School of Public Health, Makerere University, Kampala, Uganda.
Trinity Centre for Global Health, Trinity College Dublin, 7-9 Leinster Street South, Dublin 2, Dublin, Ireland.
BMC Health Serv Res. 2024 Mar 25;24(1):371. doi: 10.1186/s12913-024-10781-y.
The increased recognition of governance, leadership, and management as determinants of health system performance has prompted calls for research focusing on the nature, quality, and measurement of this key health system building block. In low- or middle-income contexts (LMIC), where facility-level management and performance remain a challenge, valid tools to measure management have the potential to boost performance and accelerate improvements. We, therefore, sought to develop a Facility-level Management Scale (FMS) and test its reliability in the psychometric properties in three African contexts.
The FMS was administered to 881 health workers in; Ghana (n = 287; 32.6%), Malawi (n = 66; 7.5%) and Uganda (n = 528; 59.9%). Half of the sample data was randomly subjected to exploratory factor analysis (EFA) and Monte Carlo Parallel Component Analysis to explore the FMS' latent structure. The construct validity of this structure was then tested on the remaining half of the sample using confirmatory factor analysis (CFA). The FMS' convergent and divergent validity, as well as internal consistency, were also tested.

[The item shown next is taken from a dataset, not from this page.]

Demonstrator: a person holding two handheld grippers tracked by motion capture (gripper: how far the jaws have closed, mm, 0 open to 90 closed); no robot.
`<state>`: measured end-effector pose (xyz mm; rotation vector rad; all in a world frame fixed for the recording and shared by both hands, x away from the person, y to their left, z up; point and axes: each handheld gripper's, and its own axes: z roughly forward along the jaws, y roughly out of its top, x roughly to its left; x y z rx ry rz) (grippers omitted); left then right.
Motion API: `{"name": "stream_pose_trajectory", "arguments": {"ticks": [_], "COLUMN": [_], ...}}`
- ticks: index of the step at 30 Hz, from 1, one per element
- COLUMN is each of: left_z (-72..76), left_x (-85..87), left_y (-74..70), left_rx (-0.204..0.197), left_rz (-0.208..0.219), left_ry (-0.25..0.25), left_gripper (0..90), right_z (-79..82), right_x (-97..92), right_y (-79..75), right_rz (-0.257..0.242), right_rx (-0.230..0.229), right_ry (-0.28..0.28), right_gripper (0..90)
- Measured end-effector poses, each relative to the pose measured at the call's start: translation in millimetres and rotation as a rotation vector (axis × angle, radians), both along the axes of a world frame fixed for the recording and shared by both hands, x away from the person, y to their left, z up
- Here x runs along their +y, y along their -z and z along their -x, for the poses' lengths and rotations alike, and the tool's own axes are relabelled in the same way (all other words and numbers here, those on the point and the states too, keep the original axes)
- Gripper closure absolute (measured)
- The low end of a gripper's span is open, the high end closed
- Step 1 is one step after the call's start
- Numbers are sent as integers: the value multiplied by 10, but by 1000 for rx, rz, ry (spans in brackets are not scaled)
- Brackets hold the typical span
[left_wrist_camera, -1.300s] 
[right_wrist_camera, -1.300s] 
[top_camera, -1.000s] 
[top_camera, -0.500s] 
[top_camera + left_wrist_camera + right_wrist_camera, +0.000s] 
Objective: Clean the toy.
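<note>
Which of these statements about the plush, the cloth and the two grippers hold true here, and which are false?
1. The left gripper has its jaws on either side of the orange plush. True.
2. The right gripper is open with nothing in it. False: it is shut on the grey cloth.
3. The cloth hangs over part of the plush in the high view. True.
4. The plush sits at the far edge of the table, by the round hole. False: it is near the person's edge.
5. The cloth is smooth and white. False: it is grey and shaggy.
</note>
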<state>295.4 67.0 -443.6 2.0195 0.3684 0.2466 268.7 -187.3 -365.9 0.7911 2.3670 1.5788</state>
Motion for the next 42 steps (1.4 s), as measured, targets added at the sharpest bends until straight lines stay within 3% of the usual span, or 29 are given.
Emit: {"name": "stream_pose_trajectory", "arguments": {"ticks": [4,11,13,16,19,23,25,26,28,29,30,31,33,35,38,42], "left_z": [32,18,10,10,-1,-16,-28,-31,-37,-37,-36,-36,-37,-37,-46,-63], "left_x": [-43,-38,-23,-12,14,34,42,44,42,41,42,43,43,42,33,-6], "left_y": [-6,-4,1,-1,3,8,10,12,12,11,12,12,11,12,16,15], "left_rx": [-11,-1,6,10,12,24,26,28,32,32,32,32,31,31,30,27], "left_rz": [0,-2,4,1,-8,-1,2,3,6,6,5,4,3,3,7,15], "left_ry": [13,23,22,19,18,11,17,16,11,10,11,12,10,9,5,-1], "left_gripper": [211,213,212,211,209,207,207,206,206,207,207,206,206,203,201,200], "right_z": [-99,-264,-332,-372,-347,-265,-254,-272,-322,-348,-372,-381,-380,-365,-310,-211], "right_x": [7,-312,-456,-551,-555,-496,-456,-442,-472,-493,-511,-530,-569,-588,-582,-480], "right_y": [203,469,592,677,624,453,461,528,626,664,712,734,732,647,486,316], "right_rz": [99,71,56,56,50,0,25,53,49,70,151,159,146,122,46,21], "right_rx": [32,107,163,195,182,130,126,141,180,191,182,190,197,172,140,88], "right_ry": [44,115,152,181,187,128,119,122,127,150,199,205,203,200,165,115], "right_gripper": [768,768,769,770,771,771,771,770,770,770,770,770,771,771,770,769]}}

Findings from the EFA and Monte Carlo PCA suggested the retention of three factors (labelled 'Supportive Management', 'Resource Management' and 'Time management'). The 3-factor solution explained 51% of the variance in perceived facility management. These results were supported by the results of the CFA (N = 381; χ2 = 256.8, df = 61, p < 0.001; CFI = 0.94; TLI = 0.92; RMSEA [95% CI] = 0.065 [0.057-0.074]; SRMR = 0.047).
The FMS is an open-access, short, easy-to-administer scale that can be used to assess how health workers perceive facility-level management in LMICs. When used as a regular monitoring tool, the FMS can identify key strengths or challenges pertaining to time, resources, and supportive management functions at the health facility level.
人们越来越认识到治理、领导和管理是影响卫生系统绩效的决定因素,因此呼吁开展研究,重点关注这一关键卫生系统组成部分的性质、质量和衡量标准。在设施层面的管理和绩效仍然是一个挑战的中低收入国家(LMIC),有效的管理工具有可能提高绩效并加速改善。因此,我们试图开发一种设施层面管理量表(FMS),并在三个非洲国家的背景下测试其在心理测量特性中的可靠性。
在加纳(n=287;32.6%)、马拉维(n=66;7.5%)和乌干达(n=528;59.9%),881 名卫生工作者接受了 FMS 的测试。半样本数据被随机进行探索性因素分析(EFA)和蒙特卡罗并行成分分析,以探索 FMS 的潜在结构。然后,使用验证性因素分析(CFA)对半样本数据的结构进行了构建效度测试。还测试了 FMS 的收敛和发散效度以及内部一致性。
EFA 和蒙特卡罗 PCA 的结果表明保留了三个因素(分别标记为“支持性管理”、“资源管理”和“时间管理”)。3 因素解决方案解释了感知设施管理中 51%的方差。这些结果得到了 CFA 的支持(n=381;χ2=256.8,df=61,p<0.001;CFI=0.94;TLI=0.92;RMSEA[95%CI]=0.065[0.057-0.074];SRMR=0.047)。
FMS 是一种开放获取的、简短的、易于管理的量表,可用于评估卫生工作者如何在中低收入国家感知设施层面的管理。作为一种常规监测工具,FMS 可以识别与时间、资源和支持性管理功能相关的关键优势或挑战。